* [EXERCISE DESCRIPTION]:
Below are lines of data; count those containing the word "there" and write nothing but the number.

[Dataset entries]
┏━━

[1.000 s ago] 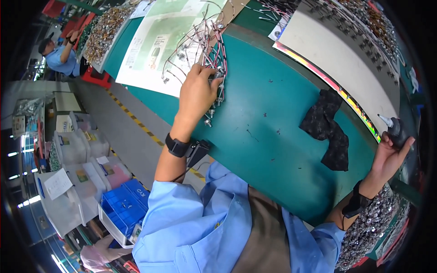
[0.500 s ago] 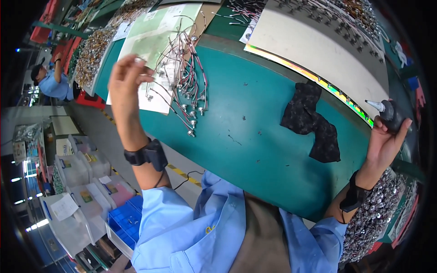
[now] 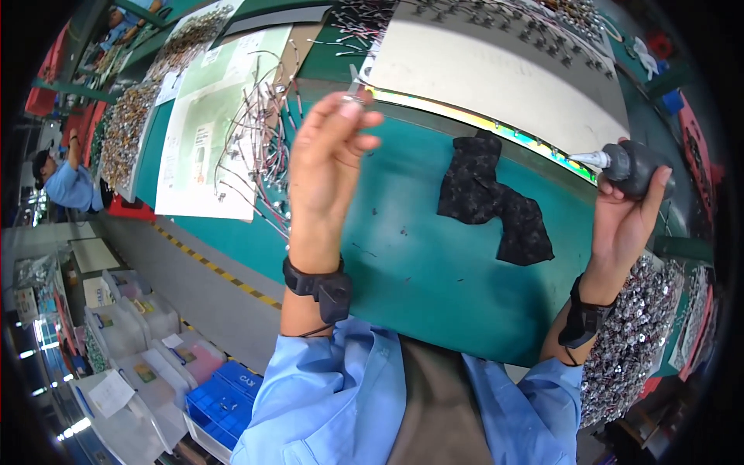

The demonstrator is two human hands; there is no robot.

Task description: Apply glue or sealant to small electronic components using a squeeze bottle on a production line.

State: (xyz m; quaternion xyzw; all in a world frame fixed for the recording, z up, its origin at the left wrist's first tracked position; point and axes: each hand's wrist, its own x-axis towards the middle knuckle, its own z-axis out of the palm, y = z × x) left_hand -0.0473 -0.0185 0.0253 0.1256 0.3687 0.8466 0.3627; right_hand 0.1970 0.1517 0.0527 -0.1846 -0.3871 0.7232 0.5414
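Note:
My left hand [image 3: 325, 163] is raised over the green table [image 3: 403, 302], its thumb and fingers pinching a small silver metal part [image 3: 353, 99]. Much of that part is hidden by the fingertips. To the left of this hand, a tangle of wired metal components [image 3: 267, 147] lies partly on a pale green paper sheet [image 3: 205, 143]. On the right, my right hand [image 3: 620, 201] grips a dark squeeze bottle [image 3: 639, 170]. Its white nozzle points left, close to the shiny rainbow-coloured edge strip [image 3: 496, 126] of a cream board [image 3: 480, 70].
A crumpled black cloth [image 3: 484, 186] lies mid-table. Rows of small wired parts [image 3: 535, 31] stand along the board's far side. Heaped metal components [image 3: 628, 349] sit at the right. Plastic bins [image 3: 124, 395] and a blue tray [image 3: 221, 403] are lower left. Another person [image 3: 70, 182] works at far left.
My left hand has moved right, from the wired components toward the board's edge, with a small metal part now visible in its pinch. The right hand still holds the bottle. The whole view has shifted slightly.

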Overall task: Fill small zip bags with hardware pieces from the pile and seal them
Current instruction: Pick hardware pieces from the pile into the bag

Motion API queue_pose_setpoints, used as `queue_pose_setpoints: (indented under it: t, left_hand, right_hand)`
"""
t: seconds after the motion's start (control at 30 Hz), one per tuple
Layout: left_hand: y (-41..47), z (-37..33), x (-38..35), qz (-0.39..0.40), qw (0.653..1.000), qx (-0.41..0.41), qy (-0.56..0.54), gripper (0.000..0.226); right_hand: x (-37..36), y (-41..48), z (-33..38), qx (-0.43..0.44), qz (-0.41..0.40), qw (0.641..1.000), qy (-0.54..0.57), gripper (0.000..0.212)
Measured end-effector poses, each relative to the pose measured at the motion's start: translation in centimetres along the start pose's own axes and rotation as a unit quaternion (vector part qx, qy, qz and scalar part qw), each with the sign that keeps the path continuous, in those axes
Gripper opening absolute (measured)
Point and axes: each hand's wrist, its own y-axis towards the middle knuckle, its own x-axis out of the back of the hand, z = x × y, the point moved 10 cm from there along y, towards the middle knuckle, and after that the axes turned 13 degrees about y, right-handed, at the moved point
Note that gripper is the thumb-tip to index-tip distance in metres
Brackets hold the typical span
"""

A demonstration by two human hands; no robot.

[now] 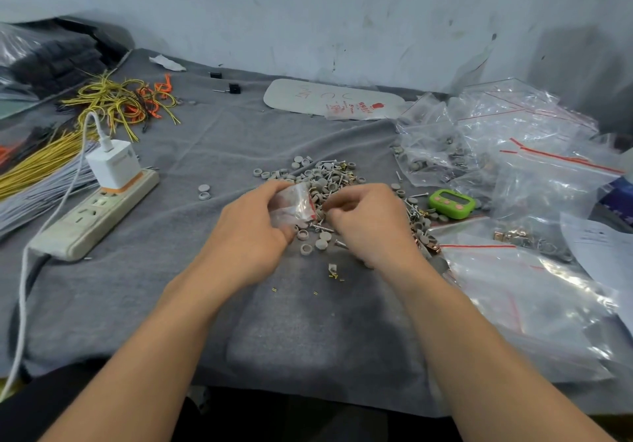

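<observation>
Grey cloth (171, 304) covers the counter; every item below lies on it.

Item 1. Pile of hardware pieces (325, 177): grey round caps, screws and a few brass bits, loose at mid-cloth, just beyond and partly under the hands. A few strays lie nearer the person. Judged: a good share of the stock is not yet bagged.

Item 2. Small zip bag (296, 203): clear, with a red strip at its mouth, held over the near edge of the pile. The mouth faces right, toward the other hand. Glare hides the contents, but it looks close to empty. Not sealed.

Item 3. Left hand (253, 225): fingers and thumb curled round the small zip bag, gripping it from its left side.

Item 4. Right hand (371, 225): fingers curled, tips drawn together just beside the bag's mouth, over the pile. Whether a piece sits between them cannot be told.

Item 5. Filled bags (442, 160): clear, with grey pieces inside, heaped at right rear among larger crumpled plastic bags (534, 133). Judged: finished units; count unreadable.

Item 6. Sundries: green timer (452, 204) just right of the pile; power strip (96, 217) carrying a white charger (114, 164) at left; yellow and orange wires (120, 99) at left rear.

Status, judged: mid-run. Some bags are done and the bag in hand is at the filling step. Its sealing is left, as are many more fills.
</observation>
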Motion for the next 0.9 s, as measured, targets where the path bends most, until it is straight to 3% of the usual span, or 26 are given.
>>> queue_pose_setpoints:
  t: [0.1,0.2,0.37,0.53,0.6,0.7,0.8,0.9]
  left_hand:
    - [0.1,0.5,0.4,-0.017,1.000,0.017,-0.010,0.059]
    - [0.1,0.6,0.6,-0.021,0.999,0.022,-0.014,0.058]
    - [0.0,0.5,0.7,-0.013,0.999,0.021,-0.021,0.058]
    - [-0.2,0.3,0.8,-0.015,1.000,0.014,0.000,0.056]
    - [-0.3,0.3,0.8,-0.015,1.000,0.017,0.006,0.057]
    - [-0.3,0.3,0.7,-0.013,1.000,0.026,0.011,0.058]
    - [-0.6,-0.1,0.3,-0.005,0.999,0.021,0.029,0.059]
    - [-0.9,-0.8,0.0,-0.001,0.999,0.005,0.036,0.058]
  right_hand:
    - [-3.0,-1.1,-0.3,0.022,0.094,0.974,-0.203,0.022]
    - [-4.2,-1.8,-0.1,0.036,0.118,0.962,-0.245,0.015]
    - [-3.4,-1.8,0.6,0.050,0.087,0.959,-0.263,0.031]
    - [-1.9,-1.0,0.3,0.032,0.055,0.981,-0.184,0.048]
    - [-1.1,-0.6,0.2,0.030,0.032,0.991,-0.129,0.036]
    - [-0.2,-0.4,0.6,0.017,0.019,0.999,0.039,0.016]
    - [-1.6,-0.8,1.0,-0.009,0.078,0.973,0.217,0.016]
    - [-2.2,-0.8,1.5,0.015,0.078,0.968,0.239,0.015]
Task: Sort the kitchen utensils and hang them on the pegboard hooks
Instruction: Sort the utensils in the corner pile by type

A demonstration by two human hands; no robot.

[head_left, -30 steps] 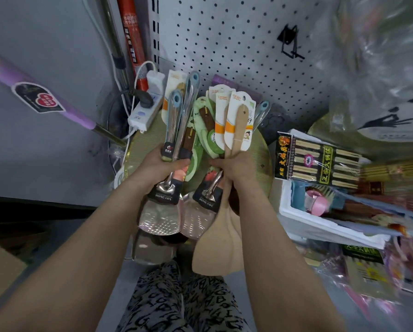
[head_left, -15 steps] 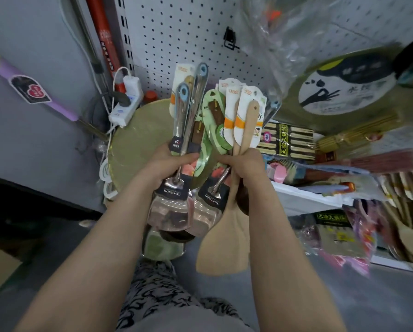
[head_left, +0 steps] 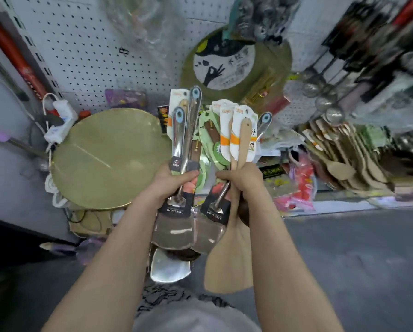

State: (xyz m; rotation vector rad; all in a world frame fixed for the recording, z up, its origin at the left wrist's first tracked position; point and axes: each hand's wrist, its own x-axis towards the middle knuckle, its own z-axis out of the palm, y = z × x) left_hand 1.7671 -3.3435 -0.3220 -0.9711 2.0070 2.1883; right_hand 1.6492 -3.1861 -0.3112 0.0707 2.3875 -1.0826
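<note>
Before the pegboard (head_left: 85, 56), 2 hands (head_left: 170, 182) grip bunched utensils: left 2 steel spatulas (head_left: 174, 226), right 2 wooden spatulas (head_left: 229, 264)

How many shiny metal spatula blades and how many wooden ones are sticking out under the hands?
Metal spatula blades: 3
Wooden spatula blades: 1 showing
Total: 4

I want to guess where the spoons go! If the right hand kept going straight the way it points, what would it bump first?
Probably the round bamboo board with the black hand-sign label leaning on the white pegboard. The right hand and its wooden spatulas aim up at it, though depth is unclear.
</note>
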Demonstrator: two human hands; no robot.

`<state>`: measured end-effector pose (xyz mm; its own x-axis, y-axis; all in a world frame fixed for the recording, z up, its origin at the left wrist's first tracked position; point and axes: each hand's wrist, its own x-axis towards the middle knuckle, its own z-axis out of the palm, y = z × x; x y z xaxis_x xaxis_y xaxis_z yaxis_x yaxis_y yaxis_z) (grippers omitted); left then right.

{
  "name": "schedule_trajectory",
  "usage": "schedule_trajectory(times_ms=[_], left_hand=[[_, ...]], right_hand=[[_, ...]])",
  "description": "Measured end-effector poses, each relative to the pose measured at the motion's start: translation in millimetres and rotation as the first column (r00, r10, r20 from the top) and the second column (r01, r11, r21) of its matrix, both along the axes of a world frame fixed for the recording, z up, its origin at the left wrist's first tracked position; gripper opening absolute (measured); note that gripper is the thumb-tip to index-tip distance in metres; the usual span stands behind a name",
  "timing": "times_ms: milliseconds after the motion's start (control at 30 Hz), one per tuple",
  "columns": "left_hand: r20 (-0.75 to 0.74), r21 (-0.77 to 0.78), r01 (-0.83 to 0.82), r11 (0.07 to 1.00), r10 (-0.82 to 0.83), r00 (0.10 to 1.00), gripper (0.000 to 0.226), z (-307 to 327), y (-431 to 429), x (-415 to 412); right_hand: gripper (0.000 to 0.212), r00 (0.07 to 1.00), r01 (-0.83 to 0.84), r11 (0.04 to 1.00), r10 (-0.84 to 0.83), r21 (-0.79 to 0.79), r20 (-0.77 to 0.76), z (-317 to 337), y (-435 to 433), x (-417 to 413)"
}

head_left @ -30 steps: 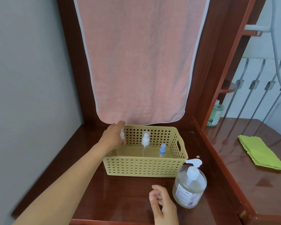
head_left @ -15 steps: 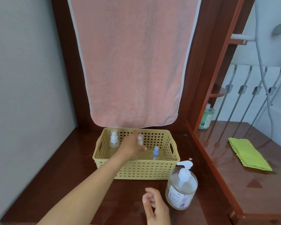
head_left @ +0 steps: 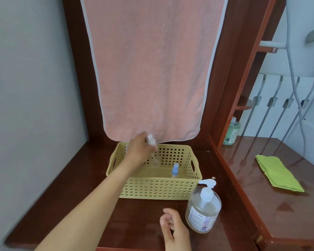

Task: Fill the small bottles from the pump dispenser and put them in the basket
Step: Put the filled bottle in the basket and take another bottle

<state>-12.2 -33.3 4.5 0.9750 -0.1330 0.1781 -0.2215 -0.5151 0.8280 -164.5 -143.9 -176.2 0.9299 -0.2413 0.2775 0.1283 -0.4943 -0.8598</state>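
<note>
Over the back of the pale-yellow perforated plastic basket, the left hand held a small clear bottle with a white cap, fingers curled round its upper part. A small blue-capped bottle stood inside the basket. Just front-right of the basket stood the large clear pump dispenser, and beside it the right hand hung loosely curled and empty. If filling was the aim, the bottle probably needed lifting clear of the basket's rim, uncapping, then steadying upright under the spout.

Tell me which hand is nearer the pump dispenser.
Right. The right hand is just left of the pump dispenser, low by its base; the left hand is farther back, over the basket, gripping a small bottle.
</note>
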Motion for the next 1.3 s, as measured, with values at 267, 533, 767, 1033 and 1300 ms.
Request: schedule_trajectory(times_ms=[267, 533, 767, 1033, 1300], left_hand=[[0.237, -0.513, 0.204, 0.834, -0.091, 0.967, 0.023, 68.1, 55.1, -119.5], [0.041, -0.062, 0.227, 0.972, -0.225, 0.974, 0.041, -38.5, 46.2, -162.2], [0.065, -0.081, 0.147, 0.986, -0.142, 0.988, 0.033, -65.9, 25.5, -168.3], [0.032, -0.141, 0.185, 0.973, -0.183, 0.983, 0.046, -77.0, 33.7, -161.8], [0.031, -0.137, 0.193, 0.972, -0.19, 0.981, 0.044, -73.7, 41.4, -154.7]], right_hand=[[0.064, 0.999, -0.041, 0.995, 0.041, 0.087, -0.005, 26.0, 1.9, -10.3], [0.047, 0.977, -0.186, 0.969, 0.165, 0.162, 0.135, 123.5, 4.7, -36.7], [0.012, 0.992, -0.123, 0.991, 0.124, -0.046, 0.018, 137.0, 11.5, -25.9], [0.026, 0.994, -0.108, 0.994, 0.109, 0.033, -0.031, 142.6, 9.0, -24.9], [0.023, 0.998, -0.057, 0.996, 0.054, 0.068, 0.037, 155.5, 7.7, -25.1]])
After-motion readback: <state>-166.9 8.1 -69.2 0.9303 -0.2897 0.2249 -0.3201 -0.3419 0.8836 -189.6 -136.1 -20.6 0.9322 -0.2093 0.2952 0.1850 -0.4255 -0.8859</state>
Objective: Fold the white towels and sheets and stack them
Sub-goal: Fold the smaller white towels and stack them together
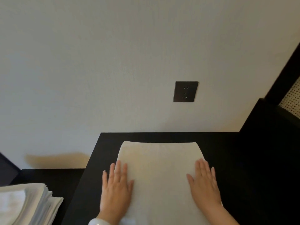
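Hands flat on a folded white towel

Folded white terry towel (159, 172) lies lengthwise on a black matte tabletop (227, 159), its far edge close to the pale wall and its near end running out of the bottom of the view. Both hands press on it with fingers straight and slightly spread, gripping nothing. The left hand (116, 187) lies along the towel's left edge, its outer fingers overhanging onto the dark surface; a white cuff or band (99, 222) shows at that wrist. The right hand (203, 184) rests flat on the towel's right edge. To the left, on a lower black surface (53, 177), sits a stack of folded white linens (27, 203), well apart from the towel. A dark square wall socket (185, 91) is mounted above the table. At the right stands black furniture with a perforated cane panel (290, 98)
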A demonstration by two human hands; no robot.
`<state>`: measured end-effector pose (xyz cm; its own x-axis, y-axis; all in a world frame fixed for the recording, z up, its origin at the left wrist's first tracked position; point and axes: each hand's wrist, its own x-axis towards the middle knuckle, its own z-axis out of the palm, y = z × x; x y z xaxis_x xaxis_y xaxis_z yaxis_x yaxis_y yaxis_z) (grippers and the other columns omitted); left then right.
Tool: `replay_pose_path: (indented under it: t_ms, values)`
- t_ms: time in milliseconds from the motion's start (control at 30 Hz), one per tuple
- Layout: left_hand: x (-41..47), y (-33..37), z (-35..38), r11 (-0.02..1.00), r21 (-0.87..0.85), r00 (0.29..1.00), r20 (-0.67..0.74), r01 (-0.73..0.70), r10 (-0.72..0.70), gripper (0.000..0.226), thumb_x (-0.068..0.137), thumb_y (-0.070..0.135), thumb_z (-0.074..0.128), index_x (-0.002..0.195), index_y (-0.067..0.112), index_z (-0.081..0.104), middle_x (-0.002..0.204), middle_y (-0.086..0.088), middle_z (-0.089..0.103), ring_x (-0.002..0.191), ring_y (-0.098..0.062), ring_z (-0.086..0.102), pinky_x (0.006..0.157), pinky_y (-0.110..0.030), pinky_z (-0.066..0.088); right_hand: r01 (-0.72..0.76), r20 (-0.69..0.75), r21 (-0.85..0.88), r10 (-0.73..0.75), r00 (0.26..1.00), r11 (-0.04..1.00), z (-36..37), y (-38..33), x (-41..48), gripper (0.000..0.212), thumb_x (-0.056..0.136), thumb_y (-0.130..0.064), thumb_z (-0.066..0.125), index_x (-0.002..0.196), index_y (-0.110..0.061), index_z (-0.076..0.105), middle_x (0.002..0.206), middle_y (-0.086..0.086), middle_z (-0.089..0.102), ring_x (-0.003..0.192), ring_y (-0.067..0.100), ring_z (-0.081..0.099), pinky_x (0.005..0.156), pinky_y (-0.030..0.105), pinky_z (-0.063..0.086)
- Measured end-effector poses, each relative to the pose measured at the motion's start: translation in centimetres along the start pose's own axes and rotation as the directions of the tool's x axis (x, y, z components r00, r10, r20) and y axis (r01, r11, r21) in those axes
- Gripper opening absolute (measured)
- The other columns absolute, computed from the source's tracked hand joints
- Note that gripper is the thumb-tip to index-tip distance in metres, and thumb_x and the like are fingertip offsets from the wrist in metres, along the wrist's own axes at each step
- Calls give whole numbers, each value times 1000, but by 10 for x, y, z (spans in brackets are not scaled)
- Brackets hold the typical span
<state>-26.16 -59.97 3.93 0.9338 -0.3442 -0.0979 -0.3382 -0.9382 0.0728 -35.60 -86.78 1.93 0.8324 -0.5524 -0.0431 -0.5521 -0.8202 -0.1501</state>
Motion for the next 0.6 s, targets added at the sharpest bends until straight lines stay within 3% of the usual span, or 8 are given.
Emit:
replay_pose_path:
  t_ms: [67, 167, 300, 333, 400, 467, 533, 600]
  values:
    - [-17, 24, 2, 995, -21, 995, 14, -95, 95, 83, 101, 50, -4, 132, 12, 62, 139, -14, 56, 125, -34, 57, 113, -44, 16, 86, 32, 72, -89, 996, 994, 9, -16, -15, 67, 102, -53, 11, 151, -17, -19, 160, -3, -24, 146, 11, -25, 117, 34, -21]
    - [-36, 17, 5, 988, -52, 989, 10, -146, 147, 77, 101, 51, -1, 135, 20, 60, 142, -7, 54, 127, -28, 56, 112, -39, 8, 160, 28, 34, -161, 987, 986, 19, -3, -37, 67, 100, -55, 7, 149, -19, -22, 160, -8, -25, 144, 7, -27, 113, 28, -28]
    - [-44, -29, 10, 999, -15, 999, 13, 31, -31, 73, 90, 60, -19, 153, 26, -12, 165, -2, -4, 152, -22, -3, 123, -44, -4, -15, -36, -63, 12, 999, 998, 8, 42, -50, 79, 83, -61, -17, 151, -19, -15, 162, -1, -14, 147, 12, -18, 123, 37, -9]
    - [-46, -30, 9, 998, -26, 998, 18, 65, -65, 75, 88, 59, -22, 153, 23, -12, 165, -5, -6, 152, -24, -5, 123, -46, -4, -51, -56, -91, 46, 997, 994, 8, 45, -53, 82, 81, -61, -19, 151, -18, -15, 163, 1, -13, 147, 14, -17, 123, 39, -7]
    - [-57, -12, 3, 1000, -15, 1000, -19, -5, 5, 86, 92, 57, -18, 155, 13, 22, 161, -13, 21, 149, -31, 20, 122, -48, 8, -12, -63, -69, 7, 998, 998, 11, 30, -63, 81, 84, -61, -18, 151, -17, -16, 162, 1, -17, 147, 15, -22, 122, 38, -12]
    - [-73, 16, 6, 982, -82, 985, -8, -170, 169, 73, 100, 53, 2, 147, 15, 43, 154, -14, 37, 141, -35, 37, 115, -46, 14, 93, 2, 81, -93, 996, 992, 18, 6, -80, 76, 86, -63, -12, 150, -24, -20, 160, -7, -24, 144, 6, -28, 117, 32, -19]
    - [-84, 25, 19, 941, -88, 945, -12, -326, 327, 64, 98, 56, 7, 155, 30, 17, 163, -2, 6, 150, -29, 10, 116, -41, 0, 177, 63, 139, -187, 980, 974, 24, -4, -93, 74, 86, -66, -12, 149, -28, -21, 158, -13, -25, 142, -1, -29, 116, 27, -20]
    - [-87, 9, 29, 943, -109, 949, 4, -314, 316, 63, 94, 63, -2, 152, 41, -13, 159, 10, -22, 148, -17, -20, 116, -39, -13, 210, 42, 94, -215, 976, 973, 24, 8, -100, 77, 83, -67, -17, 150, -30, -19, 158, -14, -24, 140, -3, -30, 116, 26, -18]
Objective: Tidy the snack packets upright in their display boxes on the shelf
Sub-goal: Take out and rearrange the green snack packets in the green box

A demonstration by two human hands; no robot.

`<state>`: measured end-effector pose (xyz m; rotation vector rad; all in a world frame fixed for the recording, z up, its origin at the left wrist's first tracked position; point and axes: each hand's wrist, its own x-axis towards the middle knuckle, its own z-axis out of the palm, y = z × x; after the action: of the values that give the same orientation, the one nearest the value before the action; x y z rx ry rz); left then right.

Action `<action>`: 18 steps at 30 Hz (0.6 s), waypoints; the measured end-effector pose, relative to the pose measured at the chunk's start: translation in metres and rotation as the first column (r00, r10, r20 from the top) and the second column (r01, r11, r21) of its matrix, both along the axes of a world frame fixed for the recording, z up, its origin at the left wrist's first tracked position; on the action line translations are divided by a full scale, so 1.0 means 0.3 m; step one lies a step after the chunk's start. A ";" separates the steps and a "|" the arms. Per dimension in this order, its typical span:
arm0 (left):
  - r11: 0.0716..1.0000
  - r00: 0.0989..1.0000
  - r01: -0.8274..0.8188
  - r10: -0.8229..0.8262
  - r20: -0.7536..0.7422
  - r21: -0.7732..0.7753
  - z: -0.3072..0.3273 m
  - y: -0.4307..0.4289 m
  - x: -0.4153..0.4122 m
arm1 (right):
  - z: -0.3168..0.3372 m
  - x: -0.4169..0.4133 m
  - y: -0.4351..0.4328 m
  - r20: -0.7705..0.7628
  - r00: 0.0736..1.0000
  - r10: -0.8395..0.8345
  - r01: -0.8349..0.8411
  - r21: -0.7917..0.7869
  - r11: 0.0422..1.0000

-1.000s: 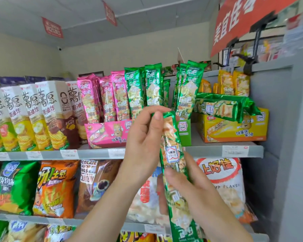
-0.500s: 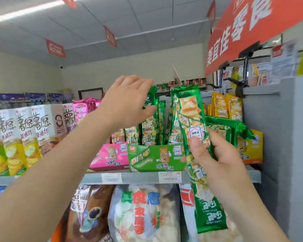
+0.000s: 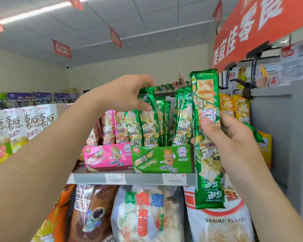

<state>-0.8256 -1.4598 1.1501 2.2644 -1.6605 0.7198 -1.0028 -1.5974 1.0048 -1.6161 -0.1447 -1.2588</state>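
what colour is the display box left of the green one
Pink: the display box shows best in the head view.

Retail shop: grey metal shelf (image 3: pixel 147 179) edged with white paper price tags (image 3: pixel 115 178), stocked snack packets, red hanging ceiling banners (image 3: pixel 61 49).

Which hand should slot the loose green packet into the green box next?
Right: the right hand grips the loose green packet upright by the green box; the left hand is pinching standing packets inside it.
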 end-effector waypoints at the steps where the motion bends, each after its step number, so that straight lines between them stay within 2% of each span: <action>1: 0.998 0.998 0.052 -0.053 -0.021 -0.037 0.008 0.008 -0.003 | 0.002 0.004 -0.002 0.006 1.000 0.004 -0.004 -0.003 1.000; 3: 0.970 0.975 0.180 -0.197 -0.098 -0.166 0.030 0.030 -0.015 | 0.003 0.015 -0.001 0.010 1.000 0.011 -0.011 -0.022 1.000; 5: 0.892 0.915 0.287 -0.363 -0.175 -0.348 0.052 0.062 -0.033 | 0.001 0.030 -0.004 0.034 0.999 0.015 -0.013 -0.037 0.999; 7: 0.773 0.844 0.351 -0.506 -0.178 -0.529 0.070 0.092 -0.048 | 0.001 0.037 -0.003 0.042 0.999 -0.003 0.005 -0.043 0.999; 10: 0.572 0.747 0.399 -0.656 -0.108 -0.716 0.072 0.128 -0.067 | 0.002 0.035 0.002 0.065 0.988 -0.137 0.148 -0.209 0.967; 11: 0.496 0.705 0.396 -0.703 -0.090 -0.773 0.067 0.140 -0.073 | -0.002 0.033 0.003 0.067 0.982 -0.177 0.188 -0.252 0.949; 14: 0.310 0.570 0.326 -0.818 -0.076 -0.893 0.032 0.163 -0.101 | -0.013 0.015 0.023 0.002 0.982 -0.189 0.184 -0.237 0.954; 16: 0.288 0.533 0.270 -0.840 -0.106 -0.919 -0.020 0.160 -0.127 | -0.016 -0.002 0.056 -0.082 0.987 -0.137 0.115 -0.229 0.966; 18: 0.321 0.534 0.251 -0.833 -0.146 -0.913 -0.099 0.146 -0.150 | -0.032 -0.025 0.098 -0.207 0.976 -0.061 0.012 -0.229 0.973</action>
<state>-0.8707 -1.4160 1.1205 0.8793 -1.2295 0.3381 -1.0102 -1.5679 0.9952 -1.9484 -0.1285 -1.1191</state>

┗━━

* [ANSWER BOX]:
2